You can use this access token to make pretty much any REST or GraphQL API call the app is authorized to make!

![gh-token demo](./images/gh-token.png)

## Why?

In order to use GitHub's [REST](https://docs.github.com/en/rest) or [GraphQL](https://docs.github.com/en/graphql) APIs you will need either a [Personal Access Token](https://docs.github.com/en/developers/apps/about-apps#personal-access-tokens) (PAT) or a [GitHub App](https://docs.github.com/en/developers/apps/about-apps#about-github-apps).

**PATs are dangerous, they:**

1. have a very wide scope that spans across multiple organizations
1. never (automatically) expire. They have an indefinite lifetime (or at least until you regenerate them)
1. cannot be revoked (they're only revoked when a new one is generated)

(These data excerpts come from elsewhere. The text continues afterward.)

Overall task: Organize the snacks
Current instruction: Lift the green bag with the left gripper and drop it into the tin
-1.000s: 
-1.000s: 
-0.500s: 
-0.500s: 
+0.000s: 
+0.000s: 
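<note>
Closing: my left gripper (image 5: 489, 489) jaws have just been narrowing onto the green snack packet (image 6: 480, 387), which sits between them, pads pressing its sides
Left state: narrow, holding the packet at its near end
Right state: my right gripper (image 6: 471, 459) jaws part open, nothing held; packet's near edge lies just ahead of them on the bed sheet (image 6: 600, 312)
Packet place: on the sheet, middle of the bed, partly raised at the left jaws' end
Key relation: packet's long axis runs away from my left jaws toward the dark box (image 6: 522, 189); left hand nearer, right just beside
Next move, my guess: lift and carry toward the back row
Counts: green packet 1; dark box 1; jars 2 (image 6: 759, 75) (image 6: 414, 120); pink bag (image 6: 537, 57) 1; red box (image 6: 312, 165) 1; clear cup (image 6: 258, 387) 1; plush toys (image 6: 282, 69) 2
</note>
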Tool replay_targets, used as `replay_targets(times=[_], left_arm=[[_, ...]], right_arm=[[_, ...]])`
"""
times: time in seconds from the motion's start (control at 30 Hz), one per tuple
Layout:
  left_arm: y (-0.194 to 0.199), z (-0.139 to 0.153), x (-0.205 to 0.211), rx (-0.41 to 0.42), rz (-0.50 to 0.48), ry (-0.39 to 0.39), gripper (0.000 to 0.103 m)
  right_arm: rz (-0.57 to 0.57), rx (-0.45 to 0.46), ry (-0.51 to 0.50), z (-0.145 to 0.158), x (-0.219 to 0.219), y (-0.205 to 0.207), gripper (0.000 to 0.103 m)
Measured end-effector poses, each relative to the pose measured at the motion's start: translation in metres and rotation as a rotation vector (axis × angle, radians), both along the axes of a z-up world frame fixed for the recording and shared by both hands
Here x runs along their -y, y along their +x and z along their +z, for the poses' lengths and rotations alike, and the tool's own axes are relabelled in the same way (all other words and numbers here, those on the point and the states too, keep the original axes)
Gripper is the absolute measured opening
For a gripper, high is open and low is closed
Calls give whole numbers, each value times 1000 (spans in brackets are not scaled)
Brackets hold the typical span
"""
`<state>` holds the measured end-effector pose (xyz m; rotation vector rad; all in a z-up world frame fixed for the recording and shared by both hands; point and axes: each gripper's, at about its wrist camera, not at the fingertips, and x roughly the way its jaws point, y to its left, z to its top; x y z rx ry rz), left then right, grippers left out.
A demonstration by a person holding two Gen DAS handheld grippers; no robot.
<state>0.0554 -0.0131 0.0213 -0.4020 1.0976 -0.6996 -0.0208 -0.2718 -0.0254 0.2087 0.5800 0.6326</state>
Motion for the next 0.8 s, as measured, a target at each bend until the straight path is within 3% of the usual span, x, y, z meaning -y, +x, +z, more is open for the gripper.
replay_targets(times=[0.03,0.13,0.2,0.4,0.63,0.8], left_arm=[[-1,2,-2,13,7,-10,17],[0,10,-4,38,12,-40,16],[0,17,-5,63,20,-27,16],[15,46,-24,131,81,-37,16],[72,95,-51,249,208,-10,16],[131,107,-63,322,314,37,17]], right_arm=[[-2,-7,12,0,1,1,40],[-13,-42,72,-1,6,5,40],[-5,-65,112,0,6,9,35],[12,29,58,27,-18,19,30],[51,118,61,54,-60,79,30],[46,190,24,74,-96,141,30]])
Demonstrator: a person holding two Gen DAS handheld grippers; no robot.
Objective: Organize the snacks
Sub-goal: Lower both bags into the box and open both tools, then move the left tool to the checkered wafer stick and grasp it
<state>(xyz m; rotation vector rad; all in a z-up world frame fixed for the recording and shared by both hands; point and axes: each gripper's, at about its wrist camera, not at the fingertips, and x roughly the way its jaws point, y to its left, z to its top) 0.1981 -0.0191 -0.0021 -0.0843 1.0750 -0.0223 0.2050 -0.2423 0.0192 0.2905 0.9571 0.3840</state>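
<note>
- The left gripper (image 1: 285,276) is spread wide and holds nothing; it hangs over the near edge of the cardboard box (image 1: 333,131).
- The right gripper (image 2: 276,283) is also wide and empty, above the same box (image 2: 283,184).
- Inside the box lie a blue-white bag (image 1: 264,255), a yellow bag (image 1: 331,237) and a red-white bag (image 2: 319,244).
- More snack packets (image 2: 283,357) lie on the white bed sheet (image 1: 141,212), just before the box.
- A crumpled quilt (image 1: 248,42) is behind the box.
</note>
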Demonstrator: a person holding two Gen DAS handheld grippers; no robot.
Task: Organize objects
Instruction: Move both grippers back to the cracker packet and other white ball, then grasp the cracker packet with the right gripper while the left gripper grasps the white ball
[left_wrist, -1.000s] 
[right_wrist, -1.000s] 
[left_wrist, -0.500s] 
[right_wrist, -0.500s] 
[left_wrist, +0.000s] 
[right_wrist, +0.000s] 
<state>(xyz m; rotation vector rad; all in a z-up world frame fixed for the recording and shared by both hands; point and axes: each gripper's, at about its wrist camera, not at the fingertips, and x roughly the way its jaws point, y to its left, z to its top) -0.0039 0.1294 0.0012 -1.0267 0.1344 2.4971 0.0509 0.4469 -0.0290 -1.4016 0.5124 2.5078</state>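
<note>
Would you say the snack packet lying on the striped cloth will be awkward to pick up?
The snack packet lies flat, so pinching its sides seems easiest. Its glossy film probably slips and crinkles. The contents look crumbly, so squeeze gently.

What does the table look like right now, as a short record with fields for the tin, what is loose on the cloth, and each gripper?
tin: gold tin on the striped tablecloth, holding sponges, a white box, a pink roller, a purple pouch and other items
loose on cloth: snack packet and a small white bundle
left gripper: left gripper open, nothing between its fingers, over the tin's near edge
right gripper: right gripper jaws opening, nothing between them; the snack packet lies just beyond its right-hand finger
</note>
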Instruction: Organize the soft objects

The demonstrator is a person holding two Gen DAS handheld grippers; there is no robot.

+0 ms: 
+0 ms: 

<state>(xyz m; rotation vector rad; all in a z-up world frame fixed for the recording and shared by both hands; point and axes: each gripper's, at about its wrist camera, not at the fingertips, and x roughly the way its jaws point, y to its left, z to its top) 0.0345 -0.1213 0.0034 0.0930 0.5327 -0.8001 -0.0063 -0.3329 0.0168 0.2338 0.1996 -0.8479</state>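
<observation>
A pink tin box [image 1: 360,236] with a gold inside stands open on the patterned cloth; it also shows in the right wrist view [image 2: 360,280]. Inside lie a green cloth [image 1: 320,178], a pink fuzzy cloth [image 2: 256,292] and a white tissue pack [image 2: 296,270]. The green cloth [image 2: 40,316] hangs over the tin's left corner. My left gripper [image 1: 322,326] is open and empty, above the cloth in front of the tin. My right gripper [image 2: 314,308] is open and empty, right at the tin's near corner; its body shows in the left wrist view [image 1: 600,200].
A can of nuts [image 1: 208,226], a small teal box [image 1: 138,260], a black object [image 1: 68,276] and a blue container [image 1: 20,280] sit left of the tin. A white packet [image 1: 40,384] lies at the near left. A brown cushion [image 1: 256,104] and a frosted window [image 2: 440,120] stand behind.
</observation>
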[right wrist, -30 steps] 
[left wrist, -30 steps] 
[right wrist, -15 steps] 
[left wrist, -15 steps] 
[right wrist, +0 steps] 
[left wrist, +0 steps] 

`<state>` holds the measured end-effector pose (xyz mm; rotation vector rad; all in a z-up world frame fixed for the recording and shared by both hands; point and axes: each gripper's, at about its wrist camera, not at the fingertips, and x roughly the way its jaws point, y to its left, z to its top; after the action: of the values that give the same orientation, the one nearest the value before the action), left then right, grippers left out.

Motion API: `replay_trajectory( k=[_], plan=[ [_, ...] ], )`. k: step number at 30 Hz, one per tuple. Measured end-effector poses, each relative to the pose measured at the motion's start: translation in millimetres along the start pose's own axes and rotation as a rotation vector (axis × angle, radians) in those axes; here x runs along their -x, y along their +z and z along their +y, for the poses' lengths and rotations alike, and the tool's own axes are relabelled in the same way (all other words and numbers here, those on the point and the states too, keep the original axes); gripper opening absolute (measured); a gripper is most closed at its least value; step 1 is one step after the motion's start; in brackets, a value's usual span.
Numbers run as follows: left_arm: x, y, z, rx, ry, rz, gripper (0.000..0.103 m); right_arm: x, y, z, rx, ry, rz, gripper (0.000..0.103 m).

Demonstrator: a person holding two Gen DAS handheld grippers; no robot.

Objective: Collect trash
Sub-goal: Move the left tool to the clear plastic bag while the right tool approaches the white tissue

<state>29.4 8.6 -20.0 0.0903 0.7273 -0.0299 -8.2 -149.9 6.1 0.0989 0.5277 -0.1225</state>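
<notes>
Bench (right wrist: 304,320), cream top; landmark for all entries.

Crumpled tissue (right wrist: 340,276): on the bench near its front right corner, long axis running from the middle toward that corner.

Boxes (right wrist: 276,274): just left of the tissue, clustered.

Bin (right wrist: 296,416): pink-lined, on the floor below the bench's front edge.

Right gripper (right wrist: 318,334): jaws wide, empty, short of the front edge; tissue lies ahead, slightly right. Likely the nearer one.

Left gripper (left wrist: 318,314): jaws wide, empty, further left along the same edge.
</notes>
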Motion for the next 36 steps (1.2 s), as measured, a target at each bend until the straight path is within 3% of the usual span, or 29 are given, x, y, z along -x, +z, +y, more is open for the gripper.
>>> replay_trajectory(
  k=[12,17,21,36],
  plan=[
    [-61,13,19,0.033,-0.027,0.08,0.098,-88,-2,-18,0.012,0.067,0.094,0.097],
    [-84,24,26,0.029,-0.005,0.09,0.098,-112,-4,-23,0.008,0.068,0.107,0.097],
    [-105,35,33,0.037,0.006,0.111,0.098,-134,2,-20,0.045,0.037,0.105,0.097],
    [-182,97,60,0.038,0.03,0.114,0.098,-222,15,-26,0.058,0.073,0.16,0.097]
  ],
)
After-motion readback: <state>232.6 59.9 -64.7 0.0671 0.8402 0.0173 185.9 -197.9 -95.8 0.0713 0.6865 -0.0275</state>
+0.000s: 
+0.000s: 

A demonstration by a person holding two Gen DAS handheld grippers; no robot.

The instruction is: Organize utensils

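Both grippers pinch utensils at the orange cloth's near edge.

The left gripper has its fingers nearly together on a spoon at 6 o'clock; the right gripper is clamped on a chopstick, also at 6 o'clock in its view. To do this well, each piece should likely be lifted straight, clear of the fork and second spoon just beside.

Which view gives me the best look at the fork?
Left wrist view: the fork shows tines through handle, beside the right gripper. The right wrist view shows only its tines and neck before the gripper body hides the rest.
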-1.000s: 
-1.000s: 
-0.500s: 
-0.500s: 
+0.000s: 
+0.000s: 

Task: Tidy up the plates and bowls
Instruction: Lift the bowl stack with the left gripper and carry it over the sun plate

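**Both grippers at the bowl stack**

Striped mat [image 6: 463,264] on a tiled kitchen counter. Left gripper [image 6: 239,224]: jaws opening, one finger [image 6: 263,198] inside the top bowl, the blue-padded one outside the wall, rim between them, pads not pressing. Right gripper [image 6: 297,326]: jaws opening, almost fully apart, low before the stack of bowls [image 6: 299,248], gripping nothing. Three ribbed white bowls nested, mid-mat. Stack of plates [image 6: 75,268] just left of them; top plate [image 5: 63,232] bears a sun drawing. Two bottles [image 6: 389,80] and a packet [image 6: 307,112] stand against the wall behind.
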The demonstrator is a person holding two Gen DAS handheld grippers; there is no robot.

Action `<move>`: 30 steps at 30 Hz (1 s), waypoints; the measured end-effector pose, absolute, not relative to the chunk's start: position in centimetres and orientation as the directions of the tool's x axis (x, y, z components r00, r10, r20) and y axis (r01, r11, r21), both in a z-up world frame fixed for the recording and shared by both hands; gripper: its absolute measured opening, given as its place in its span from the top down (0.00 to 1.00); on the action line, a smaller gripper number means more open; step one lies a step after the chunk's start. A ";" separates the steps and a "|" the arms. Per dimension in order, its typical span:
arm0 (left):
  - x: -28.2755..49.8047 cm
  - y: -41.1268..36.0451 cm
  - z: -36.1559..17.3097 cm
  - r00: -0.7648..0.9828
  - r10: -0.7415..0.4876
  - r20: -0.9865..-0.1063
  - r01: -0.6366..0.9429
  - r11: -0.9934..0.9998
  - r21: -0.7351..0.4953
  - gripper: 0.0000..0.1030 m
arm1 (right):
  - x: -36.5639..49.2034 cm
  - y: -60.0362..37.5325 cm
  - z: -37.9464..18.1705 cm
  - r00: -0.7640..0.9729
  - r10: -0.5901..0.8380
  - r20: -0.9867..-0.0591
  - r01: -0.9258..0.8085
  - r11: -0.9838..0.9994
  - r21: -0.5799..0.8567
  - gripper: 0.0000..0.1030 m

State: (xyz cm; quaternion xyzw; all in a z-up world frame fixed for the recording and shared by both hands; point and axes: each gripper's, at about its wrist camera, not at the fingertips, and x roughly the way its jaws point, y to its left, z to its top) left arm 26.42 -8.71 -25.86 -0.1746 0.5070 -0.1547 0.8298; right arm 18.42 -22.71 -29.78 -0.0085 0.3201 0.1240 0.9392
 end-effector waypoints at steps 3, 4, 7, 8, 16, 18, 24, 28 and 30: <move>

With an access token generated with a GitHub App you don't have to worry about the concerns above. These tokens have a limited scope and lifetime. Just make sure you handle the token safely (avoid leaking). In the worst case scenario, the token will expire in **1 hour from creation time.**

## Installation

### Download as a standalone binary

Download `gh-token` from the [latest release](https://github.com/Link-/gh-token/releases/latest) for your platform.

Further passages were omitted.